Prime Minister Junichiro Koizumi compromised with his Liberal Democratic Party on Thursday and agreed to leave the timing of the privatization of the nation’s postal services ambiguous in the party’s campaign policy.

The move, which comes on the eve of the expected dissolution of the House of Representatives, is widely seen as a blow to Koizumi’s reformist image.

But Koizumi strongly denied making any concessions during his talks with LDP policy chief Fukushiro Nukaga on Thursday evening.

After being re-elected as LDP president last month, Koizumi pledged that his promise to privatize the three postal services of mail delivery, postal savings and “kampo” life insurance by April 2007 would be incorporated in the party’s election platform.

According to Nukaga, the two agreed that the LDP will decide on the timing by the fall of 2004, “after taking into account the government’s plan to privatize (postal services) in 2007 and conducting a nationwide debate” on the issue.

After emerging from his meeting with Koizumi, Nukaga refused to say whether the vague wording means the party will actually agree to privatization.

Later in the day, however, Koizumi stressed that privatization in 2007 “will be the party’s election pledge.”

But some LDP members who attended a meeting that day of the party’s committee tasked with drawing up the policy thought otherwise.

“Discussions will start based on the prime minister’s hope of privatization.

But on the other hand, it means we’re given room for discussion,” said former posts minister Seiko Noda, adding that privatization is not a matter that needs to be decided immediately.

A draft of the party’s full campaign platform will go before the LDP’s decision-making Executive Council on Friday.

Privatization of the postal services, which now hold a staggering 350 trillion yen worth of individuals’ assets, has been one of Koizumi’s most controversial policy proposals.

Many LDP members have staunchly opposed the plan, as employees at the state-run services have been some of their most powerful supporters and fundraisers.

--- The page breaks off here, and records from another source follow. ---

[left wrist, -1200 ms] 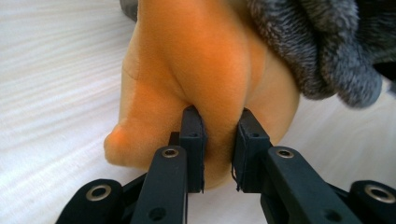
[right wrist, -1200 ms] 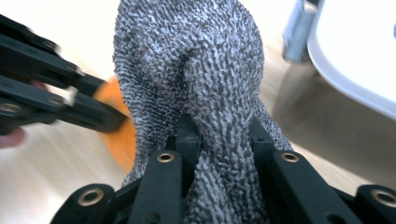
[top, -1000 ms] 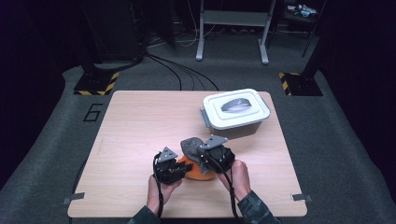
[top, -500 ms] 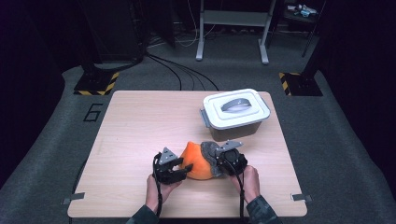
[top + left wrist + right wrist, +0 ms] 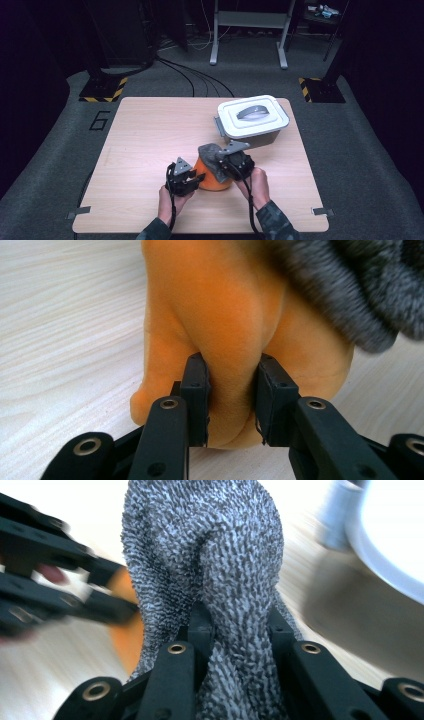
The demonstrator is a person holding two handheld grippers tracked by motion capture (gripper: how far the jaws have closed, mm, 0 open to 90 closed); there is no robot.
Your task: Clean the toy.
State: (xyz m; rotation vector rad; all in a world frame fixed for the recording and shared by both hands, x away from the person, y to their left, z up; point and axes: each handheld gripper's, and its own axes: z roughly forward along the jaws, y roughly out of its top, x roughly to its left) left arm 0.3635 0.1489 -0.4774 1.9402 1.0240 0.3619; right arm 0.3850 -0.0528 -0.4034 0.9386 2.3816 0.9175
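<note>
- Lower centre of the high view: orange cloth bunched on the light wooden surface, with a grey textured cloth draped over its top and right side.
- Left hand-held gripper at the orange cloth's left edge, clamped on a fold of it; in the left gripper view, both black jaws pressed into the orange fabric, grey cloth hanging at upper right.
- Right hand-held gripper at the bundle's right side, grey three-cornered plate on top, clamped on the grey cloth; in the right gripper view, grey knit pinched between the jaws and rising up the middle of the frame, blurred left hand-held gripper at left.
- White lidded plastic container with a grey handle, centre right of the high view, just beyond the cloths.
- Black cables across the dark floor above the surface.
</note>
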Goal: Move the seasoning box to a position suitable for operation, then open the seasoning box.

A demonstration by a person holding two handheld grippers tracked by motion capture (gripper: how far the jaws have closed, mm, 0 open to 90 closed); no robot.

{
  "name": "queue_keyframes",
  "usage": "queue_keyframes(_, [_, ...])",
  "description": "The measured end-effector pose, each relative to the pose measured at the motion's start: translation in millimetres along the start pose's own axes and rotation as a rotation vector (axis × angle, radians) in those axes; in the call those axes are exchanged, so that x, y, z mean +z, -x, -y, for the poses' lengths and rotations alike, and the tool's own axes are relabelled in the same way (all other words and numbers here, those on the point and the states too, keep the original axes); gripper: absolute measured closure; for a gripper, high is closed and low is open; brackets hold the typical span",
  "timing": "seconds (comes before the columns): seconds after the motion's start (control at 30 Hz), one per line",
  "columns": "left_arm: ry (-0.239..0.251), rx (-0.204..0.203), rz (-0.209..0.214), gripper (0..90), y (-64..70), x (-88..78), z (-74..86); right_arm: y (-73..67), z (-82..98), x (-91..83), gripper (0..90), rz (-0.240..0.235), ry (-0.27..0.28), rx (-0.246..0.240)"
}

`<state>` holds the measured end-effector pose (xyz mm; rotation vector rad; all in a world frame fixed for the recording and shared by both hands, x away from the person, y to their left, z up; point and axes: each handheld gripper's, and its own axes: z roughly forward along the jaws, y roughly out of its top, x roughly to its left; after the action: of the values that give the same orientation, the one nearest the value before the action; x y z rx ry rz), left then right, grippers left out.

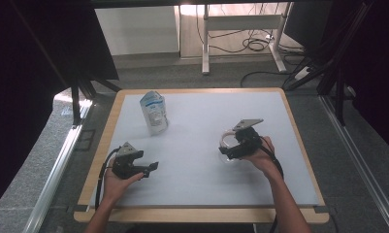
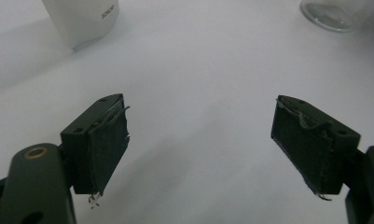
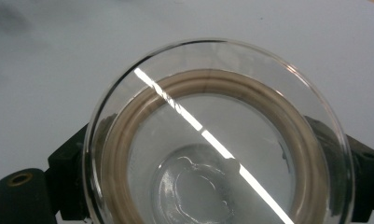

Much of the 350 trillion yen in postal savings and insurance have been invested in seriously debt-ridden, inefficient semi-governmental corporations or used to purchase massive quantities of Japanese government bonds.

Koizumi has long advocated that postal services should be privatized to end the flow of such huge quantities of funds into the public sector. He has failed, however, to reveal any details of his proposal, other than repeating the mantra of “privatization.”

Koizumi has said that all details should be discussed at the Council on Economic and Fiscal Policy, an advisory panel to the prime minister, by next fall.

Graybeards to run

Despite criticism that they are too old, former Prime Ministers Yasuhiro Nakasone and Kiichi Miyazawa expressed their intention Thursday to run in the forthcoming House of Representatives election.

At a meeting of a Liberal Democratic Party faction, Nakasone, 85, said, “I would like to continue (as a Lower House member) by being the first candidate from the northern Kanto proportional representation bloc.”

Miyazawa, 84, told reporters he “would like to request” to be allowed to run in the proportional representation bloc of the Chugoku region.

The election is expected to be held Nov. 9.

Attention has been focused on whether the two would enter the race because the LDP might prevent candidates over 72 years old from running on its proportional representation list.

While the party is considering adopting the age limit starting with the upcoming election, Prime Minister Junichiro Koizumi and LDP Secretary General Shinzo Abe have said they would respect the wishes of each individual.

Now that both Nakasone and Miyazawa have clarified their intention to run, LDP executives will face a difficult decision on whether to go ahead with implementing the age limit.

Nakasone was prime minister from November 1982 to November 1987, while Miyazawa was in the post from November 1991 to August 1993.

Candidates seeking Lower House seats in proportional representation blocs need the official support of their party.

Under this system, ballots are cast not for individuals but for parties. Each party ranks candidates on its list before voting takes place.

Winners are declared from the top of the list based on the number of votes garnered by the party.